The generator 110 may be configured to generate electrical power sufficient and suitable to cause the first acoustic assembly 130 to generate ultrasonic energy. The generator 110 may comprise a controller 115, such as a knob for controlling parameters of the generator 110 or a touch screen for graphically controlling parameters of the generator 110. The controller 115 of the generator 110 may also be a DIP switch. The generator 110 may be turned on by an operator.
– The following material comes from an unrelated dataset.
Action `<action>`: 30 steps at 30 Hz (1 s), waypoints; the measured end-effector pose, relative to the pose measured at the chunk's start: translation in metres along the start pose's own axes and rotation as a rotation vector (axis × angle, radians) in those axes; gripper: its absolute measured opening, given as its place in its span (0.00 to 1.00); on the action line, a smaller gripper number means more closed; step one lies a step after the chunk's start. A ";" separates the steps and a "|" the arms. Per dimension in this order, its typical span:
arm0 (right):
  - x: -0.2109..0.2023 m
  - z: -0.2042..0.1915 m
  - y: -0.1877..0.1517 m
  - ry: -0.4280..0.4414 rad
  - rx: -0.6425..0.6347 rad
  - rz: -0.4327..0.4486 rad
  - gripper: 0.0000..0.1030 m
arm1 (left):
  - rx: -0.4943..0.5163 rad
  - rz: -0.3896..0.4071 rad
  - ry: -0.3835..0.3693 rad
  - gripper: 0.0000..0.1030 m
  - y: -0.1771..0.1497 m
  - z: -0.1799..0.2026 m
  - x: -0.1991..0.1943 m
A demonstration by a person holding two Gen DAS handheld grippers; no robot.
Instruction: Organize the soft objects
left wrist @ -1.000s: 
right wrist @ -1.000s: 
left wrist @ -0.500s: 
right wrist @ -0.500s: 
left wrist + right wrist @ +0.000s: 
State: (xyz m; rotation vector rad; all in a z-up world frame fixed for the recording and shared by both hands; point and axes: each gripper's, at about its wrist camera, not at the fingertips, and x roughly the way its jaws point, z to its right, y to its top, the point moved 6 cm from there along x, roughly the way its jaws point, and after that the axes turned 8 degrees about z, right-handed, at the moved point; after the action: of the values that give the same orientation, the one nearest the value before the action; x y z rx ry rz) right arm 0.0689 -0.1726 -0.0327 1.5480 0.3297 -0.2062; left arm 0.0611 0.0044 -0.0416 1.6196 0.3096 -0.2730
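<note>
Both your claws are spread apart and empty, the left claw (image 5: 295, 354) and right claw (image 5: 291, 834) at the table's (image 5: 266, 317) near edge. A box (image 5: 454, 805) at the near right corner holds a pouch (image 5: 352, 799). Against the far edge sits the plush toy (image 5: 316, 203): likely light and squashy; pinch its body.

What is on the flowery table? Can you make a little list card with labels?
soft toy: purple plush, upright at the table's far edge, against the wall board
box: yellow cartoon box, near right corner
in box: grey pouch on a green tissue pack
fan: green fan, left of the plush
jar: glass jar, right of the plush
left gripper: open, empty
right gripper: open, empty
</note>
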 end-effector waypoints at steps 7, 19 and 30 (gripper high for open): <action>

In one aspect, the generator 110 can be turned on by a switch that is mechanically or electrically coupled to the first acoustic assembly 130 or the second acoustic assembly 150, such that when the first acoustic assembly 130 or the second acoustic assembly 150 is turned on, the generator 110 can be turned on accordingly.

In an aspect, the controller 115 may include a phase controller. The phase controller may be configured to dynamically adjust the relative phases of the elements in the transducer array of the first acoustic assembly 130 and the second acoustic assembly 150. Based on the adjusted phases, the ultrasonic waves generated by the first and second

acoustic assemblies

130 and 150 may be steered to different positions or focused at a focal point. Further, the phase controller may be capable of correcting an abnormality in the ultrasonic beam due to the tissue structure.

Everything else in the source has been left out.